Born and raised in West Germany, Rosemarie studied religion and mathematics before turning toward art. Trockel studied from 1974 to 1978 at the Werkkunstschule, Cologne, which was then heavily influenced by Joseph Beuys. In the early 1980s, she came into contact with the Mülheimer Freiheit (1979-1984), a Cologne-based group of painters that included Walter Dahn and Jiří Georg Dokoupil, and she exhibited at the Cologne gallery of Monika Sprüth, who at that time showed only women artists. In a German art scene dominated by male stars like Beuys, Anselm Kiefer, Sigmar Polke, Gerhard Richter, and Georg Baselitz, her subversive leanings soon pegged her as an enfant terrible. She addressed issues of sexuality, feminism, and the human body, and also questioned the hierarchy of systems: political, social, and even aesthetic.
Though Trockel has consistently resisted an explicit stylistic signature, certain recurring themes weave throughout her oeuvre, most notably notions of female identity and feminism, the disjunction between fine art and craftsmanship, and the varying presence or anonymity of the artist traceable in a physical object.
From 1970–1978, Trockel addressed contemporary concerns, particularly women and their place in the art world.
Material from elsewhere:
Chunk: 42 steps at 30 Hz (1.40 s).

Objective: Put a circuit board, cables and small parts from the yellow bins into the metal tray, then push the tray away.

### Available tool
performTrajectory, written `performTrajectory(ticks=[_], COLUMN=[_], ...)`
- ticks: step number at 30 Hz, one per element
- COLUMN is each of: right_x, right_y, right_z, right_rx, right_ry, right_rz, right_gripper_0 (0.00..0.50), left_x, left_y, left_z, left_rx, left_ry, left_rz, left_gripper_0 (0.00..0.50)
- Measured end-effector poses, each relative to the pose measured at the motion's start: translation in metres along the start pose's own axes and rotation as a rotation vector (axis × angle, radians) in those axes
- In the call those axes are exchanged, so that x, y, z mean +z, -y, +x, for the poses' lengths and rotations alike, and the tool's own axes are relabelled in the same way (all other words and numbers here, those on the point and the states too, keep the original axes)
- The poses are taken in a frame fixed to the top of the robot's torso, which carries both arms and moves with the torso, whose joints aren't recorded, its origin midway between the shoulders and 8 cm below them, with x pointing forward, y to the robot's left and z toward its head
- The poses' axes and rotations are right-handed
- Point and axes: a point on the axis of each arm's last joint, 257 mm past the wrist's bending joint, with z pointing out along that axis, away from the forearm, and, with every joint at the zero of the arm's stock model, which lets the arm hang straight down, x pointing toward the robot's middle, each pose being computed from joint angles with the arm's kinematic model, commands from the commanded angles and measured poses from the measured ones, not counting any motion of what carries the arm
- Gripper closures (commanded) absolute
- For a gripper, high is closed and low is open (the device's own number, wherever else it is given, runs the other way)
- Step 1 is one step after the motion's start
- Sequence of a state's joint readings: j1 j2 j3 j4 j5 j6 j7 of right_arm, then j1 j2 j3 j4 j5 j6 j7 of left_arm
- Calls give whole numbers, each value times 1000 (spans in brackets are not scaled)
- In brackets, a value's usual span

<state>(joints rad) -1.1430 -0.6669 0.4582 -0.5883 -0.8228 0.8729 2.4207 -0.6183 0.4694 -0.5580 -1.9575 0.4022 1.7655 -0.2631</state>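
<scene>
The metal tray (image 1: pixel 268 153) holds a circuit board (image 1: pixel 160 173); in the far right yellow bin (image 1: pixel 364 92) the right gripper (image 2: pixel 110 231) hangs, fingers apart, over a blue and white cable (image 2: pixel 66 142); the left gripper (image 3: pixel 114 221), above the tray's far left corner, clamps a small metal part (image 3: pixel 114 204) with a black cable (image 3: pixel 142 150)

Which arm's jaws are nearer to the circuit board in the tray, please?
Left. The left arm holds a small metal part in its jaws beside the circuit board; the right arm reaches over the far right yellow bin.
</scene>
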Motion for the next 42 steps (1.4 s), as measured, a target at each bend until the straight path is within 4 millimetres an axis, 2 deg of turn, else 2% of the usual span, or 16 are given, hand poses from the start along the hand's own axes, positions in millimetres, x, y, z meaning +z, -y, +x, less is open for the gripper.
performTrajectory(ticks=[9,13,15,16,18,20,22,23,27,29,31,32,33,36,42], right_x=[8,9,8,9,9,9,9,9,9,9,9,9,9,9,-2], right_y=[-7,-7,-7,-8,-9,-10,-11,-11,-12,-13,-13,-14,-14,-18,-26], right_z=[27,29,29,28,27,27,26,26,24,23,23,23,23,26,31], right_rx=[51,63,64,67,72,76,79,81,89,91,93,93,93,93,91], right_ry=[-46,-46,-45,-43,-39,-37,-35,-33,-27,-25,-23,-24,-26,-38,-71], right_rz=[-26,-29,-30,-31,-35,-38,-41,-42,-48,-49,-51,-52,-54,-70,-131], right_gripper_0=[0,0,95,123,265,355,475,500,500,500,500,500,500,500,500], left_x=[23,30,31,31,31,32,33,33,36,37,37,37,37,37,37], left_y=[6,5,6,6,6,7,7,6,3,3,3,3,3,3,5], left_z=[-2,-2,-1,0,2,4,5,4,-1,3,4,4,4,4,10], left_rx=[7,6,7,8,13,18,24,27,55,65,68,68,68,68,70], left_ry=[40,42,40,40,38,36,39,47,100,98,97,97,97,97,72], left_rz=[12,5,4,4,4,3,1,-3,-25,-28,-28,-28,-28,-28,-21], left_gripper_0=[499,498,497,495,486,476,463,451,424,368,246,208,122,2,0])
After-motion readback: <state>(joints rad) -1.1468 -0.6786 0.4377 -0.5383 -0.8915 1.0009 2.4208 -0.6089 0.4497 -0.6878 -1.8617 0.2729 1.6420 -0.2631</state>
Her work challenged concepts of sexuality, culture, and artistic production.Her installations and sculptures are often at a large scale, defying stereotyped notions about "women's" art. In the 1980s, she had important solo shows in the United States, for example at the Museum of Modern Art (MoMA), New York.
Wool has been considered one of Trockel’s signature materials since she first utilized the medium to create a series of machine-knit wool works in the 1980s. Trockel's "knitting pictures", produced in 1985, consist of lengths of machine-knitted, woolen material stretched onto frames. The material is patterned with computer-generated geometrical motifs, or with recognizable logos, such as the hammer and sickle motif of the Soviet Union superimposed on a background of red and white stripes reminiscent of the US flag. I See Darkness (2011) is one of the wool series for which Trockel is best known. Black yarn is stretched across a square of white perspex in vertical lines which, from far away, create the illusion of a monochrome painting. More recent wool paintings feature bold horizontal and vertical stripes of color as well as monochromatic compositions, with clear references to the formal compositions of twentieth century abstract painting.